子供を助けられた上にお金まで貰うなんてと思うのは普通だよな。けれども二人を助けなかったら手に入る事のなかった金だ、少しでも貰って欲しかったのだ。
お昼ご飯をご馳走になり二人に別れを告げるとスーザが頬にキスをしてくれた。お返しにオデコにキスをしてあげるとガバッと抱きついて来たので頭を撫でてあげる。
「元気でな、また近くに来たら寄るよ」
頷くスーザと離れると今度はアルミロが寄ってきた。俺が手を出すとしっかりと握り締めてくる。
「もう攫われるなよ?姉ちゃんを守れるぐらいに強くなれ」
「わかってる!」
元気に返事を貰えたので二人に別れを告げると、わざわざ村の端までついて来て「ありがとうございました」と何度も言う二人の両親に見送られて村を出た。
帰りはモニカが馬に乗ると言うので後ろに横乗りさせてやると楽しそうに笑っている。
「お兄ちゃん、スーザと一緒に寝たでしょ。あんな小さな子とエッチしたの?」
思わず吹き出しそうになったがなんとか堪えた。横目で振り返ればジトーっとした冷たい視線を突き刺してくる。

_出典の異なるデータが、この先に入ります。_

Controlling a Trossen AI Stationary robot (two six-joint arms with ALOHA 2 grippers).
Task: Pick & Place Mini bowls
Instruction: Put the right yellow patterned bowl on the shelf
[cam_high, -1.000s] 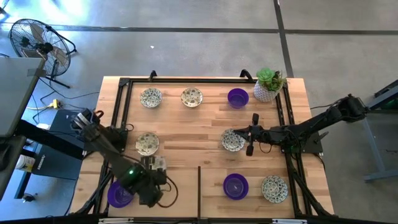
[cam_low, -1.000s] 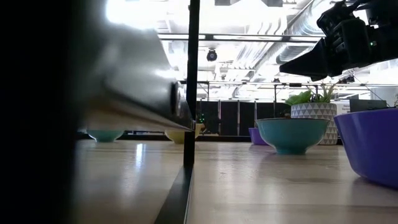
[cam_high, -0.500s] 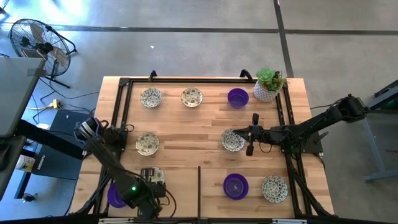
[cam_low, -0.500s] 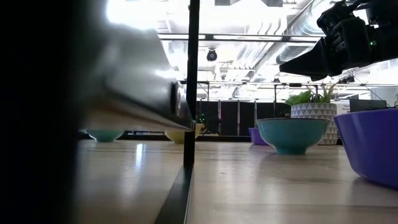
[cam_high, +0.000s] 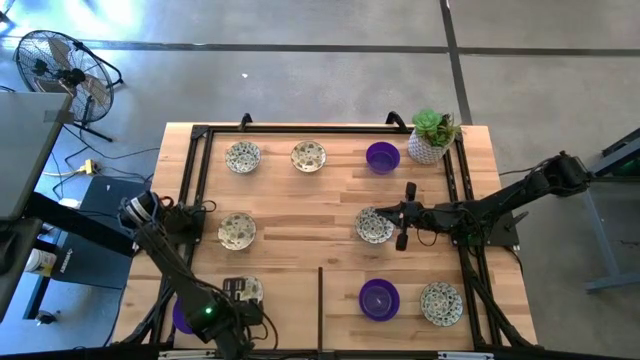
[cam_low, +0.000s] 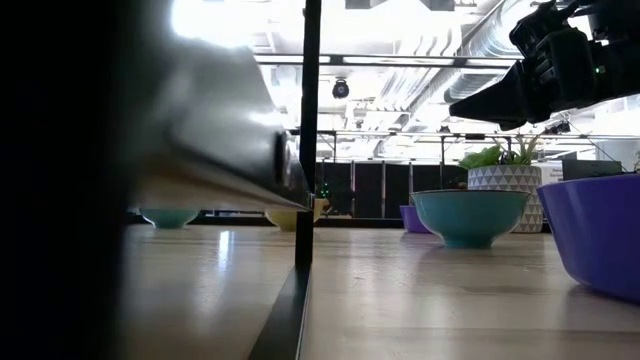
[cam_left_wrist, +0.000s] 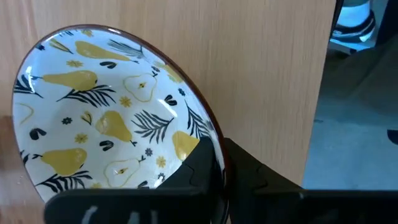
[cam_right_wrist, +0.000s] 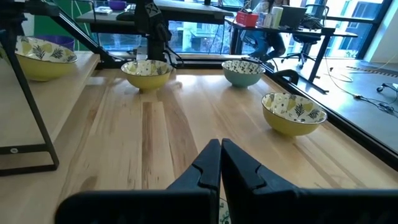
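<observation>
Eight mini bowls show in the high view, on a wooden table (cam_high: 300, 200) with a dark frame.

High view:
- Left gripper (cam_high: 243, 293) at the near left edge, clamped on the rim of a patterned bowl (cam_high: 240, 291); a purple bowl (cam_high: 183, 316) lies just beside it, partly under the arm.
- A second patterned bowl (cam_high: 237, 231) sits a little farther in from that gripper.
- Far row: two patterned bowls (cam_high: 243, 157) and (cam_high: 308, 156), then a purple one (cam_high: 382, 157), with a potted plant (cam_high: 432, 137) at the corner next to it.
- Right gripper (cam_high: 403, 215) at mid-table, fingers together and holding nothing; a patterned bowl (cam_high: 374, 226) lies just beside its tip.
- Nearer the front edge from the right gripper: a purple bowl (cam_high: 379, 299) and a patterned bowl (cam_high: 441, 303).

Low view:
- A large blurred shape fills the left side; what it is cannot be told.
- A teal-sided bowl (cam_low: 470, 217) stands mid-table, a purple bowl (cam_low: 600, 233) close at the right, the plant pot (cam_low: 512, 185) behind; a dark arm (cam_low: 545, 62) hangs above.

Left wrist view:
- Fingers (cam_left_wrist: 208, 168) pinch the rim of a white bowl (cam_left_wrist: 93, 112) with yellow pear and dark leaf pattern, near the table's edge.

Right wrist view:
- Fingers (cam_right_wrist: 219, 167) pressed together over bare wood.
- Ahead of them, apart: three yellow-sided bowls (cam_right_wrist: 147, 74), (cam_right_wrist: 293, 113), (cam_right_wrist: 41, 58) and one teal-sided (cam_right_wrist: 243, 71).
</observation>
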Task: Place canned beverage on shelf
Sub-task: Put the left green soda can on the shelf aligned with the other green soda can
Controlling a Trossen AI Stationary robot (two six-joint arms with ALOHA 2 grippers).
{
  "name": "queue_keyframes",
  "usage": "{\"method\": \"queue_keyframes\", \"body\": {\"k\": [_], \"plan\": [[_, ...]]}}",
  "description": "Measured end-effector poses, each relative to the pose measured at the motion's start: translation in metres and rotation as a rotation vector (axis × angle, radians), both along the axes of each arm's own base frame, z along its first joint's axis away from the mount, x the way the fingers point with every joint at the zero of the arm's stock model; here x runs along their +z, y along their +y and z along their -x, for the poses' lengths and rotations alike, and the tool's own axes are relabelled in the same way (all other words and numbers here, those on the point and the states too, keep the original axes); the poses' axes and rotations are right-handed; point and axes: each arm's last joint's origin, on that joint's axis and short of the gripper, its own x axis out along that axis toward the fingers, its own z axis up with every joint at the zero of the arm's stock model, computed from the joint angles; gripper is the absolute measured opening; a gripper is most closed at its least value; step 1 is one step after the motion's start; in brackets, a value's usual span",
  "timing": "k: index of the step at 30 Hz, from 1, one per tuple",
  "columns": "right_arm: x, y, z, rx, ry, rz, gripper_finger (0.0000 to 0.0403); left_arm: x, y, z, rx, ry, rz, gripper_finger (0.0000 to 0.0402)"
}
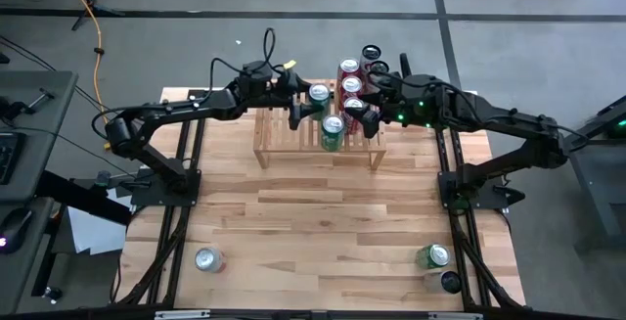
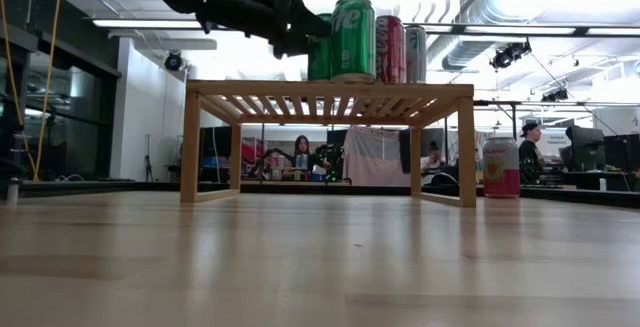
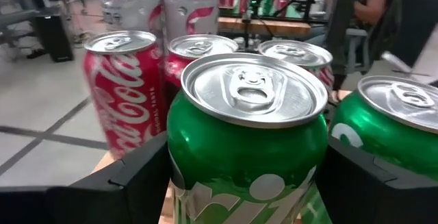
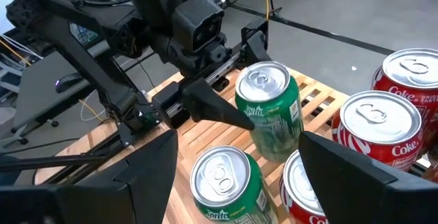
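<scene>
Left gripper (image 1: 305,103): fingers either side of a green can (image 1: 318,94) standing on the shelf (image 1: 277,134); grip or gap unclear.
Right gripper (image 1: 358,111): open, empty, over the red cans (image 1: 351,85).

Evenly lit from overhead in the high view, with only soft shadows under the arms; strongly backlit in the low view, ceiling strip lights (image 2: 150,23) blown out around 12 o'clock, table (image 2: 300,267) foreground blurred toward 6 o'clock; glare on the can lid (image 3: 250,87) in the left wrist view, background soft; slight edge bending in both wrist views.
</scene>
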Motion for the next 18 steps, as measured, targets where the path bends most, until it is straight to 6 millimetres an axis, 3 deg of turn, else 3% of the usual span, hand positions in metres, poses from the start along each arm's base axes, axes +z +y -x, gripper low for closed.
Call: {"method": "queue_keyframes", "body": {"k": [6,18], "plan": [[-0.0024,-0.0004,-0.0027,0.006,0.018,0.013,0.0287,-0.0108,0.0028,-0.0073,-0.028,0.008,0.027,0.0285],[-0.0039,-0.0008,-0.005,0.007,0.023,0.013,0.0287,-0.0106,0.0003,-0.0089,-0.037,0.005,0.017,0.0302]]}}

「あのなぁ、俺はそんなに見境のない狼か?一緒には寝たけど添い寝しただけだぞ?今、俺の彼女はモニカだけだろ?モニカとしかしないよ」
「コレット……」
「はぅっっ!?」
ボソリと呟くモニカ。いやそれは……俺が襲われていただけたし……まぁ、言い訳か。でもモニカとしてからは一回もしてないぞ?
口では誰とでもしていいと言うがやっぱり気にはなるんだな。ティナと一緒になったら大丈夫か?
「今夜は一緒に居られるかな?」
そんな事を聞けばギュッと抱きしめられた。モニカも同じ気持ちでいてくれることがとても嬉しく感じ、とても幸せな気分になる。
「モニカぁ?そろそろ代わってよぉ」
コレットさんの隣で足をブラブラさせてる王女様らしからぬ姿のサラが不満気な声を挙げている。身分から解放されて一人の女の子としての素の姿なのだろう、気を許してくれるのはコッチとしても気を遣わなくて済むので喜ぶべき事だな。
苦笑いするモニカがサラと交代すると、待ってましたとばかりに俺にしがみついてくる──目的はそれかよっ!
未だ気持ちのよく分からないサラは、しなだれかかるように身体を預け、ご機嫌な様子で鼻歌を歌い始める。彼女が奏でる心地良いメロディを聞きながら『焦ることなんてないか』と、ゆったりとした歩調でコリピサへと戻った。